### Problem to solve
From the entries below, copy exactly the lines from the one that contains "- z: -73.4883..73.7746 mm" through the one that contains "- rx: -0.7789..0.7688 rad", both included, and only those.

Record excerpts below:

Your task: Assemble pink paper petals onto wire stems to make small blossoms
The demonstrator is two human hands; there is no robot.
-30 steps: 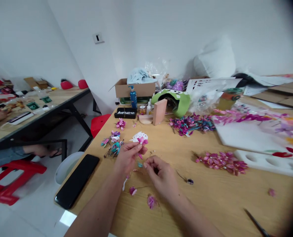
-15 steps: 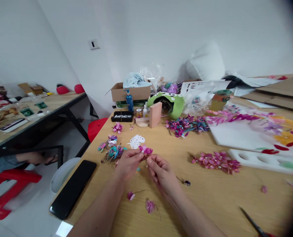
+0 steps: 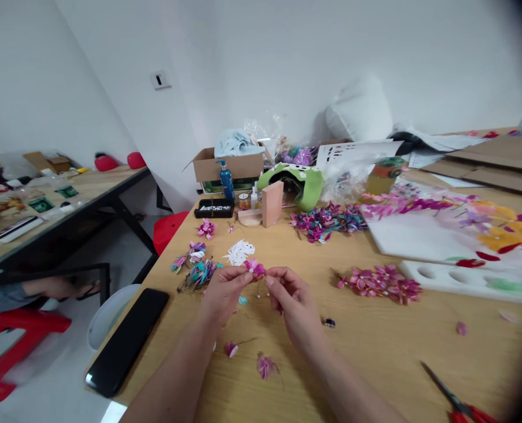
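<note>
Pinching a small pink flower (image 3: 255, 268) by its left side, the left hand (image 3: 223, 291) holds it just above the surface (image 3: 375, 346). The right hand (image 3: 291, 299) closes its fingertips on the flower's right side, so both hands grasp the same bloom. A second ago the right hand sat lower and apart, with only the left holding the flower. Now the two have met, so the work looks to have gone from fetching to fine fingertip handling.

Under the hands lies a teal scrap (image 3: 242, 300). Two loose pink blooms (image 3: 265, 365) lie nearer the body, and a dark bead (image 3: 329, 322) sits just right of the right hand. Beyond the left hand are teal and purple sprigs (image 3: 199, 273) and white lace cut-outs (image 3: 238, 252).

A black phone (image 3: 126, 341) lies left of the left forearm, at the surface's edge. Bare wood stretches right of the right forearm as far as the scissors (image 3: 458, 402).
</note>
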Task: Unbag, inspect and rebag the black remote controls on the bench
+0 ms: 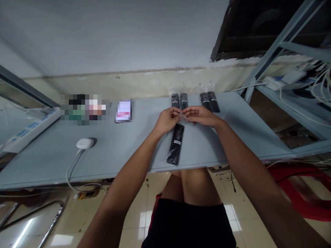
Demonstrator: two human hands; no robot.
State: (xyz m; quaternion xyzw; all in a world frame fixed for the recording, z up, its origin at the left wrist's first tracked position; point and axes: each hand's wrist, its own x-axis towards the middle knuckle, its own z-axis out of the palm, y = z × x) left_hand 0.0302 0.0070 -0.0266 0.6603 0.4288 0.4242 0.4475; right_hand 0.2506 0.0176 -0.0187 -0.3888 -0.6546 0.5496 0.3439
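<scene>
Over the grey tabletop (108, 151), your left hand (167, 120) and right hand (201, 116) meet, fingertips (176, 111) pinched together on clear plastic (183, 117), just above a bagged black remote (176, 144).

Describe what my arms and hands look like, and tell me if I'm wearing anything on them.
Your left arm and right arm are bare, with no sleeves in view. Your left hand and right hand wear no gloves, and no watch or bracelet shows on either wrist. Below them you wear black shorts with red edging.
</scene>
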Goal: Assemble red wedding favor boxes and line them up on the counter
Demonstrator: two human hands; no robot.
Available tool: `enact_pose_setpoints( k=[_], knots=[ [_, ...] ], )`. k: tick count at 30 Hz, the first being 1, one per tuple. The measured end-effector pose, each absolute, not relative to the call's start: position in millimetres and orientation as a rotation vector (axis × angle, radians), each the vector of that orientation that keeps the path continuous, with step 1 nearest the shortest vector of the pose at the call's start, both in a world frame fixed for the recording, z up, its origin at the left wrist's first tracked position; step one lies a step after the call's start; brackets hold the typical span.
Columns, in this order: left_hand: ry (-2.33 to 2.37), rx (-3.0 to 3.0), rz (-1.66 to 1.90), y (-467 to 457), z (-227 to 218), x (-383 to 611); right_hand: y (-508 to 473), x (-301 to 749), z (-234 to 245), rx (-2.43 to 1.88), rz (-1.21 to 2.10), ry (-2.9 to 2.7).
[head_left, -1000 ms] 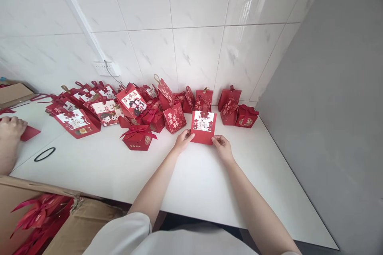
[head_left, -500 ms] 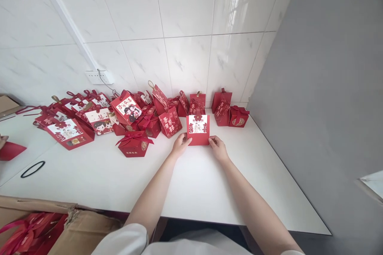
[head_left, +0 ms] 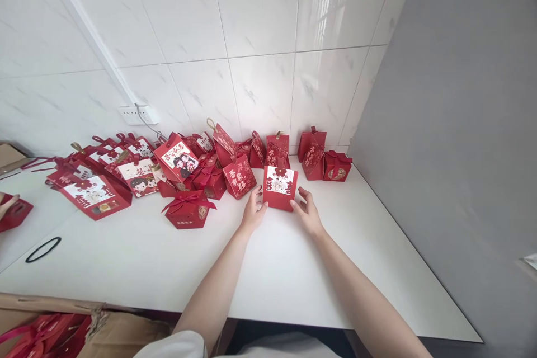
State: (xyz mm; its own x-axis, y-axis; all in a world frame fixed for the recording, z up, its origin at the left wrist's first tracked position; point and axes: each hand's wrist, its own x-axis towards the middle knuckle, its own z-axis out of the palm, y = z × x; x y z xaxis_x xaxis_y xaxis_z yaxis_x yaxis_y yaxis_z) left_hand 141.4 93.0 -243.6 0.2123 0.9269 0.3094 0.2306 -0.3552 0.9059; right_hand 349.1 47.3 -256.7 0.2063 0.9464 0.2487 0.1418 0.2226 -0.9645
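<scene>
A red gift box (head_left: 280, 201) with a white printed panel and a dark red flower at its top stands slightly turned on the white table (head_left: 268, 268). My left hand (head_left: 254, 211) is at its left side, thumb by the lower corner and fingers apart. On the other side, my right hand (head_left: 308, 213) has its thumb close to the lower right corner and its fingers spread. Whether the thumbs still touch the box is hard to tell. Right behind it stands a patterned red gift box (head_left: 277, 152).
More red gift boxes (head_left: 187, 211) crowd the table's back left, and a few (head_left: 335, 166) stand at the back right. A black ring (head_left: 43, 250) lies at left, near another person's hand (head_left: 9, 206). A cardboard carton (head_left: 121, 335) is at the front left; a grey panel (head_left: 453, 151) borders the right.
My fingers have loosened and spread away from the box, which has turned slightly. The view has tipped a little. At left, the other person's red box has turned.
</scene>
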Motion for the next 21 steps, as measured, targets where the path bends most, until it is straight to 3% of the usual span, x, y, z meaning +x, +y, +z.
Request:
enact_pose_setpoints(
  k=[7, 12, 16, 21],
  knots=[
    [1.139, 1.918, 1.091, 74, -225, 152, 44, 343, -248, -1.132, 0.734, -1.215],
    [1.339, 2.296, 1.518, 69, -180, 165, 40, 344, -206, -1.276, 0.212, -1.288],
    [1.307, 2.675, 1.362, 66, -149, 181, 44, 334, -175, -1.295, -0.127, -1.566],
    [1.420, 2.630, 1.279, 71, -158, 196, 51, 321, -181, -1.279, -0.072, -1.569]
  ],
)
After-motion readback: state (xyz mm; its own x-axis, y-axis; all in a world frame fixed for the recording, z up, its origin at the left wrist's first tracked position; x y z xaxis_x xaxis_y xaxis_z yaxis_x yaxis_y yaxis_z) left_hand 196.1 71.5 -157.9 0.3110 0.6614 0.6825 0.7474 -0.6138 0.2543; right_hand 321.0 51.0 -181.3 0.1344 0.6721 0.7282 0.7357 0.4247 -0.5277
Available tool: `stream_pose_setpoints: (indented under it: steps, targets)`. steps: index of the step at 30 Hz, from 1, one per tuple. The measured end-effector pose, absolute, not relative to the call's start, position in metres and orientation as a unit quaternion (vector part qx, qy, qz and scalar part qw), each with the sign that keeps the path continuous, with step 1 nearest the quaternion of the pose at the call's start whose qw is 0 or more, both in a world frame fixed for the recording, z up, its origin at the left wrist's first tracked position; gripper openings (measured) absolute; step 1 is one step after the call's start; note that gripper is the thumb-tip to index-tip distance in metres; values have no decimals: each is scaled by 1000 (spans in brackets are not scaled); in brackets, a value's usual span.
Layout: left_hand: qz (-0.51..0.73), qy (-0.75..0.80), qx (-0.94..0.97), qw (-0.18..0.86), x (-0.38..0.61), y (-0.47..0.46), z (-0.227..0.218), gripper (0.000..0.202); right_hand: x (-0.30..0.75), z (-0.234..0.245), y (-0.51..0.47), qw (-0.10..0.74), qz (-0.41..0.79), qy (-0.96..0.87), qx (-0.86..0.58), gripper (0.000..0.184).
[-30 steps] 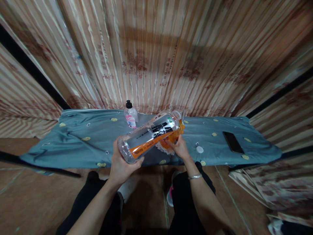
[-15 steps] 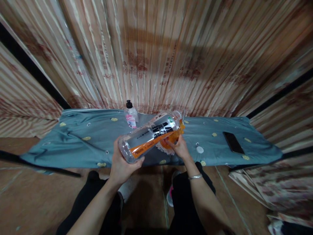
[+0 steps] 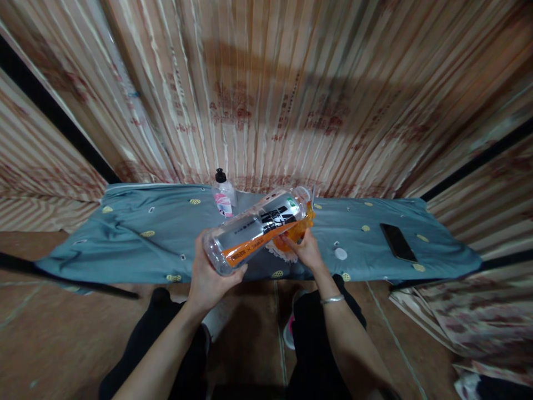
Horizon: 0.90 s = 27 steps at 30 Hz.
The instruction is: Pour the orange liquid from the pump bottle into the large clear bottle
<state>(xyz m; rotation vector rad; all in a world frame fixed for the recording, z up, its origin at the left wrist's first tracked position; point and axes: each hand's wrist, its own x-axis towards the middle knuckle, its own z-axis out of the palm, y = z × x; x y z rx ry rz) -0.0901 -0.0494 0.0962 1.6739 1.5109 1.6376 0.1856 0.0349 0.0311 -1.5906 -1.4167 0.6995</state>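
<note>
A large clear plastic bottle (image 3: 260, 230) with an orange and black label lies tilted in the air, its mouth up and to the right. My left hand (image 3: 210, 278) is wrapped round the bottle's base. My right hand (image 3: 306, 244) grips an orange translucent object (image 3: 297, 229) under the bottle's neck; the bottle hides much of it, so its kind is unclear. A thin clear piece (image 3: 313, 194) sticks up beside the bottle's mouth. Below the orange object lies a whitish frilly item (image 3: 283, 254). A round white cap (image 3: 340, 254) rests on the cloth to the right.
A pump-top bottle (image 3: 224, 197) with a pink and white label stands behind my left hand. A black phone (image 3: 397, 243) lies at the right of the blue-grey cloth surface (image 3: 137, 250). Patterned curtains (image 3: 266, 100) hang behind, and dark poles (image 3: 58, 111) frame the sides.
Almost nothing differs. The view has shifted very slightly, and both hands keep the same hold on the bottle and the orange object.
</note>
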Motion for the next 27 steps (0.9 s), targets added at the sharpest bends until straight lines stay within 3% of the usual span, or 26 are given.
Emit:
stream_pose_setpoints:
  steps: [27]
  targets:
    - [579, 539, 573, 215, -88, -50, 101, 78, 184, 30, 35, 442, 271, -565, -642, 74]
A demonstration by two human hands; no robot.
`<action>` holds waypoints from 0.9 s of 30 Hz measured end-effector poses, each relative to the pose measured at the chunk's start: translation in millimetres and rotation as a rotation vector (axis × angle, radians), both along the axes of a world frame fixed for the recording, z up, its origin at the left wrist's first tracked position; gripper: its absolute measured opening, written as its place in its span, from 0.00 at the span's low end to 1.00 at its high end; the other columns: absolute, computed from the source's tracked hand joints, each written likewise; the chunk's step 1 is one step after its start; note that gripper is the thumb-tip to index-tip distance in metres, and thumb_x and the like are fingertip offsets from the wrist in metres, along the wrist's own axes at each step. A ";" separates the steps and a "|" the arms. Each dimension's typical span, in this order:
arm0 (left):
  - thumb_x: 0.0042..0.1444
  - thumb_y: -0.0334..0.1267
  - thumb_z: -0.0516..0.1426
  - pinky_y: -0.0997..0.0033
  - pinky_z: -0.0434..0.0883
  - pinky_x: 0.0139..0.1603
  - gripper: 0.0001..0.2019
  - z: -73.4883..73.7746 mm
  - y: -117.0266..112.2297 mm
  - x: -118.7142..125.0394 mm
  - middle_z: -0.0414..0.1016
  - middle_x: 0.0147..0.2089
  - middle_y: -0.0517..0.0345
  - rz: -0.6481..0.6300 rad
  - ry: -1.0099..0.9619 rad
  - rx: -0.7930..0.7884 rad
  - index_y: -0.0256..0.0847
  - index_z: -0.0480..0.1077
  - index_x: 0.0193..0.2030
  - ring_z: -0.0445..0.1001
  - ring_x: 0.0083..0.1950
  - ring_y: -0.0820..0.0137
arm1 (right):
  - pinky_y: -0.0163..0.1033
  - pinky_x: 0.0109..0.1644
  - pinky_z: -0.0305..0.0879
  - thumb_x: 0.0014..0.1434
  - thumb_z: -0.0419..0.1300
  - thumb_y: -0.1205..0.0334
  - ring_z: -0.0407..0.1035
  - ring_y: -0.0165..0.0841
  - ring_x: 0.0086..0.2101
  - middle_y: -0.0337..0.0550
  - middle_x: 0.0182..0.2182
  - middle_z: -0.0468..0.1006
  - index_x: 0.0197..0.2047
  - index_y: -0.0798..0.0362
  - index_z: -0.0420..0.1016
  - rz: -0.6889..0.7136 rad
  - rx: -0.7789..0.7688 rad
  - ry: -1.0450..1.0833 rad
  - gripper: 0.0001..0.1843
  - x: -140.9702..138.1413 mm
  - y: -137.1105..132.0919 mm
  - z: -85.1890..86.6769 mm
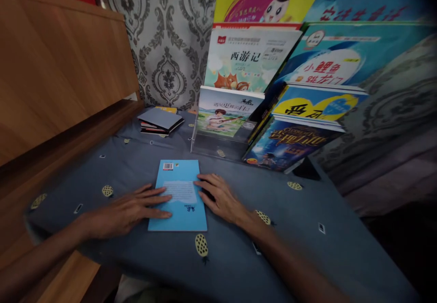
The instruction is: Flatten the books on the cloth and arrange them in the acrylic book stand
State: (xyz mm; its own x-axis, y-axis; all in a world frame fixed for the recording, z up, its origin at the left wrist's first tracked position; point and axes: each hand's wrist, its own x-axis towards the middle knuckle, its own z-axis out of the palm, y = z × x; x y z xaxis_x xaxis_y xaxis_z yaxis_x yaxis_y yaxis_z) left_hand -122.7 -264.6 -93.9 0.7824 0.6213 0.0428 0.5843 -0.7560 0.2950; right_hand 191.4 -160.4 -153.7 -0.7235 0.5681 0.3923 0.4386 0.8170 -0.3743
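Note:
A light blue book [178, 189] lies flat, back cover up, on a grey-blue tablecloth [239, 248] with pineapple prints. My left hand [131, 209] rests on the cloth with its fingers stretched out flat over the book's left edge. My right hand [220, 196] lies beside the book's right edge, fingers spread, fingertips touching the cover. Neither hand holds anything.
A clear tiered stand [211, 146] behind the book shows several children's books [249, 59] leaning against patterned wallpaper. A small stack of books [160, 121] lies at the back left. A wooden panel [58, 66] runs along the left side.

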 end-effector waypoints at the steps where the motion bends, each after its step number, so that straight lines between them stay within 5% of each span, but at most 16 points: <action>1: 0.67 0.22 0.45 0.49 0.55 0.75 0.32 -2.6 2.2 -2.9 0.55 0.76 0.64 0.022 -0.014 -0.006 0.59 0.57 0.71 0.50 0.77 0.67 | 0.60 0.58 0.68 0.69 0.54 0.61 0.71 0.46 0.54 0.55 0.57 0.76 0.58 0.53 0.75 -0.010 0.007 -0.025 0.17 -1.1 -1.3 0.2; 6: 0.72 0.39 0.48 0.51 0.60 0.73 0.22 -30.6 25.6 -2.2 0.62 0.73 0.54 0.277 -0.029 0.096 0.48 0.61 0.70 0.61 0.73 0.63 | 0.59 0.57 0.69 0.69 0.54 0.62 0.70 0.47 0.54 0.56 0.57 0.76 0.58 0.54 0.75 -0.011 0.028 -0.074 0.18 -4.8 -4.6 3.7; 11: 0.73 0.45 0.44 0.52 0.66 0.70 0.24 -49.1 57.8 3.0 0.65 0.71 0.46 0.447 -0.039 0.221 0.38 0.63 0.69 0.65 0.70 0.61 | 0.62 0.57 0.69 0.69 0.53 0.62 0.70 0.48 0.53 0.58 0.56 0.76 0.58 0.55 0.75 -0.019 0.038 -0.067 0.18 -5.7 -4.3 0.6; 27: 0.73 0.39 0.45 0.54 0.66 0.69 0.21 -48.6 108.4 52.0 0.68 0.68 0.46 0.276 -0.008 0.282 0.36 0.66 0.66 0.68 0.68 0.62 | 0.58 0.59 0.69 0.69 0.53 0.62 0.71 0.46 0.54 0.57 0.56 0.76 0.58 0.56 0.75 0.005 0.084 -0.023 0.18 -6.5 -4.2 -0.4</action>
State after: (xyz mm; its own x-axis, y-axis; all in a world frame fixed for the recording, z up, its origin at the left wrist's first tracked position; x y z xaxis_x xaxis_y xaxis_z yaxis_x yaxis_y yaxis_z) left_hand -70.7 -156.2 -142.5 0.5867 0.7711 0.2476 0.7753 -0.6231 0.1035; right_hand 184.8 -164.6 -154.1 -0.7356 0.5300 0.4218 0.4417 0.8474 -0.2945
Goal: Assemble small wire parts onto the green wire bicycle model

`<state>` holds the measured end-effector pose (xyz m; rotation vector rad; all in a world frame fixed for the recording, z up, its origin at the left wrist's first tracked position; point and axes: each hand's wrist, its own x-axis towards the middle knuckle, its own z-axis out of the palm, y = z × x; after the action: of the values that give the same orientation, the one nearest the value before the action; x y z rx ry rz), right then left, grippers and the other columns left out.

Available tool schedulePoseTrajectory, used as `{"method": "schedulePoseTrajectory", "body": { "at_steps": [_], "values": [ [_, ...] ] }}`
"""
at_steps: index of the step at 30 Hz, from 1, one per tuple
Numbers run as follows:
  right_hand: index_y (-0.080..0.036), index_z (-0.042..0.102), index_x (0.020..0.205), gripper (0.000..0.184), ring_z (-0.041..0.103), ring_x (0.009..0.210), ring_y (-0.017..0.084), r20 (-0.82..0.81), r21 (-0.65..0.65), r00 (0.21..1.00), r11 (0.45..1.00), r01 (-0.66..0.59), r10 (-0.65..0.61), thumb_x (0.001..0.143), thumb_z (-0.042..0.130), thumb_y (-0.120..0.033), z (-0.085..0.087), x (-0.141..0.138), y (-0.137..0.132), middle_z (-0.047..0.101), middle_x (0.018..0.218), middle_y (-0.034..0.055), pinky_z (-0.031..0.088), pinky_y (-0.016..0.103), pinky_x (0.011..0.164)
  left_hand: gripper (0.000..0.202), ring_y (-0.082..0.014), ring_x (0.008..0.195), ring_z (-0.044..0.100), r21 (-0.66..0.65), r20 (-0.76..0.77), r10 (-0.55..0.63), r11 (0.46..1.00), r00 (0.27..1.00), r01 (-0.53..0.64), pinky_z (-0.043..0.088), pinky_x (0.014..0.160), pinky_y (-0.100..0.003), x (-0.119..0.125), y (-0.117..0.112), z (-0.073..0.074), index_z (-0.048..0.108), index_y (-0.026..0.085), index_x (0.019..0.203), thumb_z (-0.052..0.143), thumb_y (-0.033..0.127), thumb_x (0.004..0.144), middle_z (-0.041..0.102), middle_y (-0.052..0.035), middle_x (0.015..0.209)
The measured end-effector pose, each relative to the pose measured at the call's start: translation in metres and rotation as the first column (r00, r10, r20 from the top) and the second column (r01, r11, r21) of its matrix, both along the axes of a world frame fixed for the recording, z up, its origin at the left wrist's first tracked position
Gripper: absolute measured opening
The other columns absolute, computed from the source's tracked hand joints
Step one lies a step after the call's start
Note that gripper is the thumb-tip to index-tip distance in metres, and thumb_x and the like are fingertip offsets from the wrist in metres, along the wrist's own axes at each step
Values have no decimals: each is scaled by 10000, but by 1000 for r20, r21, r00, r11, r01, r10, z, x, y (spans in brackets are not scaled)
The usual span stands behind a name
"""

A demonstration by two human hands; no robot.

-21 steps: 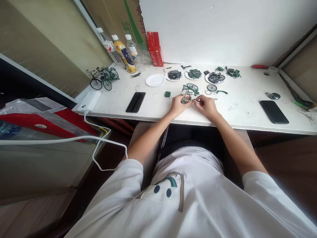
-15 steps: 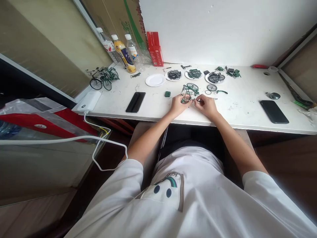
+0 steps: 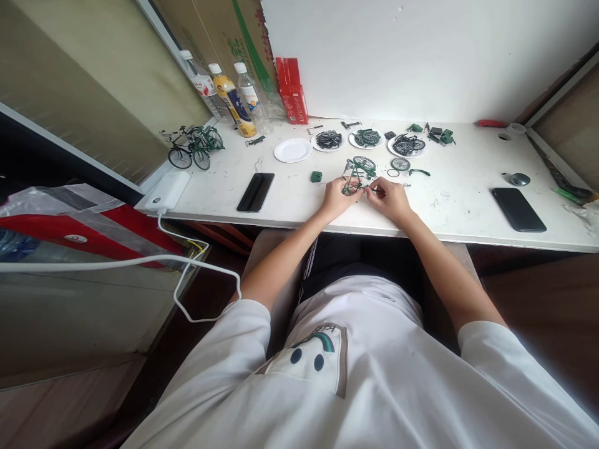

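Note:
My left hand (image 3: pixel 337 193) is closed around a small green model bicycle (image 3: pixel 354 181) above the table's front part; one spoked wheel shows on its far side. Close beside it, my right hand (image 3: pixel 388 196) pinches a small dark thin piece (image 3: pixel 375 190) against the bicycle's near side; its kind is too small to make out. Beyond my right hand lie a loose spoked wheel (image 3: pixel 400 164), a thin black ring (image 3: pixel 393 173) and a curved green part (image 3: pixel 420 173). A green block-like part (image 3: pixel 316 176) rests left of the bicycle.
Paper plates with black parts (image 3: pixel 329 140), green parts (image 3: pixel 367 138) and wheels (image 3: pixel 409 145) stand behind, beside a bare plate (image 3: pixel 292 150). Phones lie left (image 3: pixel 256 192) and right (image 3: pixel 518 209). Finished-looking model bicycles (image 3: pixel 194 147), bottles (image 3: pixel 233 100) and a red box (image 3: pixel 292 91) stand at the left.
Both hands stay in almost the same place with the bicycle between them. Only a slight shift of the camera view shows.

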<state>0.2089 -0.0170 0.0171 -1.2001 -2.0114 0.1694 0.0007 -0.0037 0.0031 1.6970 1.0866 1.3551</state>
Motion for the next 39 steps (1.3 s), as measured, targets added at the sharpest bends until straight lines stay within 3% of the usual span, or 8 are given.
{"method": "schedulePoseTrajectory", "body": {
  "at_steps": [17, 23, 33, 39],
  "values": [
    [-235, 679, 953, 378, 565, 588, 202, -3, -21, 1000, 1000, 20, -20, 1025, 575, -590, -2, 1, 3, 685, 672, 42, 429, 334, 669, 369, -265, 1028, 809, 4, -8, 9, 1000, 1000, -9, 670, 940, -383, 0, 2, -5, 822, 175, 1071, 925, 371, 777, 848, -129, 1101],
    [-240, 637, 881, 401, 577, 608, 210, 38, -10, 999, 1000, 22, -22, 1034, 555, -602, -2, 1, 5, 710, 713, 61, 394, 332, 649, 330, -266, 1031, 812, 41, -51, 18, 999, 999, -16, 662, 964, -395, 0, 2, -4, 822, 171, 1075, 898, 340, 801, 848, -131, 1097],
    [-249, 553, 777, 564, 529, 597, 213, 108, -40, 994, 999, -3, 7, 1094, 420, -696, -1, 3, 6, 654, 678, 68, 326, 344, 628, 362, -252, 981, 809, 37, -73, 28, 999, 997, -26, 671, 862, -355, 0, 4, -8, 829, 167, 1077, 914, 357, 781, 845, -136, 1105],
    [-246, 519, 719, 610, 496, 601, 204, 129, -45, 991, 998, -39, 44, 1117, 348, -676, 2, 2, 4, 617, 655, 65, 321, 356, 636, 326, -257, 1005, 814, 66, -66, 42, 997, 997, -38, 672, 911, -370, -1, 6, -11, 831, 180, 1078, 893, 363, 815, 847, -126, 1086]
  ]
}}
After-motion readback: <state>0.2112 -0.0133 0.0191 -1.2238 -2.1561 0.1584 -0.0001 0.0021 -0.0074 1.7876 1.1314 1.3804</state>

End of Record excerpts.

### Completed task
  - z: -73.4883..73.7746 mm
  - y: -117.0266..112.2297 mm
  - x: -118.7142..125.0394 mm
  - middle_z: -0.0414..0.1016
  - middle_x: 0.0147..0.2089
  - middle_y: -0.0517..0.0345
  - rz: -0.6481..0.6300 rad
  - ry: -1.0099..0.9619 rad
  - rx: -0.7930..0.7884 rad
  - index_y: -0.0256..0.0847
  - index_z: -0.0480..0.1077
  - index_x: 0.0193..0.2030
  - ring_z: -0.0445..0.1001
  - ring_x: 0.0083..0.1950
  - ring_y: -0.0820..0.0137
arm1 (right):
  - pinky_y: -0.0163..0.1033
  - pinky_x: 0.0109..0.1644
  - pinky_z: -0.0305..0.0879
  - thumb_x: 0.0014..0.1434
  - thumb_z: -0.0419..0.1300
  - thumb_y: -0.1205..0.0334
  - ring_z: -0.0407..0.1035
  - ring_y: -0.0165..0.0841
  - ring_x: 0.0086..0.2101
  - middle_y: -0.0337..0.0550
  - middle_x: 0.0182..0.2182
  - middle_z: -0.0468..0.1006
  - index_x: 0.0197..0.2047
  - index_y: -0.0798..0.0362
  - index_z: -0.0420..0.1016
  - rz: -0.6889..0.7136 rad
  - rx: -0.7789..0.7688 rad

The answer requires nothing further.